Integrator is a genome-wide attenuator of non-productive transcription

Termination of RNA polymerase II (RNAPII) transcription in metazoans relies largely on the Cleavage and Polyadenylation (CPA) and Integrator (INT) complexes originally found to act at the ends of protein-coding and snRNA genes, respectively. Here we monitor CPA- and INT-dependent termination activities genome-wide, including at thousands of previously unannotated transcription units (TUs), producing unstable RNA. We verify the global activity of CPA, occurring at pA sites indiscriminately of their positioning relative to the TU promoter.

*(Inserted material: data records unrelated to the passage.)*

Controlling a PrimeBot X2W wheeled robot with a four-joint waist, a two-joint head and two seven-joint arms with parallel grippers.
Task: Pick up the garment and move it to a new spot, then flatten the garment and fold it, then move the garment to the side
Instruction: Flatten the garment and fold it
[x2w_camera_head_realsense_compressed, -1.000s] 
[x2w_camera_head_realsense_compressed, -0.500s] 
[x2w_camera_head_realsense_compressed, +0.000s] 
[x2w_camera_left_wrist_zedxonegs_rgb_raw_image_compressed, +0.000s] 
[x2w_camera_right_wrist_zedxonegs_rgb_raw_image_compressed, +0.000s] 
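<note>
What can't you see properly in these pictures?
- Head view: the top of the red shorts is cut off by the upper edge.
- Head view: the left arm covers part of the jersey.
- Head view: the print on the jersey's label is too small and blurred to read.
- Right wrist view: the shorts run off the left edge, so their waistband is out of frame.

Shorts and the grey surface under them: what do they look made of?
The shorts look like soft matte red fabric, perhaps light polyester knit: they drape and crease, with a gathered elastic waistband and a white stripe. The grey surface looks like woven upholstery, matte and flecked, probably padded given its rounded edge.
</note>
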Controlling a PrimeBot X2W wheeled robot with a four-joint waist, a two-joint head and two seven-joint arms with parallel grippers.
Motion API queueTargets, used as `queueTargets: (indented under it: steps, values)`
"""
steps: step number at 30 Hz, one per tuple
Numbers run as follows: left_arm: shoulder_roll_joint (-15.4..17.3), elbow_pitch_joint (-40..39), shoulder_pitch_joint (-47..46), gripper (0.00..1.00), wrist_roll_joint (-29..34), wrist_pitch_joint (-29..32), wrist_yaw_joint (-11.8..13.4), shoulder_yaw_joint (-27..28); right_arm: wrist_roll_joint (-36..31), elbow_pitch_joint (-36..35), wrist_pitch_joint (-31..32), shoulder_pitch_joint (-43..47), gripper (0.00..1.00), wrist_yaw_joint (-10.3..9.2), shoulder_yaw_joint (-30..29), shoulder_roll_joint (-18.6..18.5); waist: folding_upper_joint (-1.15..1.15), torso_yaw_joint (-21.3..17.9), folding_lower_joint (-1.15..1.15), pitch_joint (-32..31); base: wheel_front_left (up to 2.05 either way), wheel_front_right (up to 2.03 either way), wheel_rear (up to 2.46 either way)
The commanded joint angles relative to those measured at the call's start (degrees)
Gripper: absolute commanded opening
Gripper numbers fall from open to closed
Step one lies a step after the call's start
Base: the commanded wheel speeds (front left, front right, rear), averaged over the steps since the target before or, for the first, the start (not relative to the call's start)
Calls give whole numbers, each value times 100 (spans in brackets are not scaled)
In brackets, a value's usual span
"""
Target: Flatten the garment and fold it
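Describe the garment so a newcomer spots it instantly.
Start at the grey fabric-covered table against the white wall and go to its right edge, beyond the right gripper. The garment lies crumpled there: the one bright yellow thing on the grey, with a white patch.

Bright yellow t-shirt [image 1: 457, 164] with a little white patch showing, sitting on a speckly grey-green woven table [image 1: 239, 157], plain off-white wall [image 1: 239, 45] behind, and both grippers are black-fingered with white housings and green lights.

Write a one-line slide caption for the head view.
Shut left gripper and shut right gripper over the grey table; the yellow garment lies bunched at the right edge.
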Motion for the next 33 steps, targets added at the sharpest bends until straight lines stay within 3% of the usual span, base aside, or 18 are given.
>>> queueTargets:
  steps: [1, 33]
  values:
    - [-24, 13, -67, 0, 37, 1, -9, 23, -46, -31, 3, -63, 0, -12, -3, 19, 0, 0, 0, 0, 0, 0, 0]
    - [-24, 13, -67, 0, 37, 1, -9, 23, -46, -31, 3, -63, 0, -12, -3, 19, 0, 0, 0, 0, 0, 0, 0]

We also identify a global activity of INT, which is, however, largely sequence-independent and restricted to a ~3 kb promoter-proximal region. Our analyses suggest two functions of genome-wide INT activity; it dampens transcriptional output from weak promoters and it provides quality-control of RNAPII complexes that are unfavorably configured for transcriptional elongation. We suggest that the function of INT in stable snRNA production is an exception from its general cellular role, the attenuation of non-productive transcription. Cleavage and polyadenylation complex subunit CPFS3, Integrator complex subunit IntS11, Exosome complex subunit EXOSC3 were knocked down in HeLa cells using siRNA. The corresponding controls were the non-tageting EGFP or Luc siRNA knockdown. Two biological replicates were generated for TT-seq and RNA-seq. Three biological replicates were generated for 3'-seq.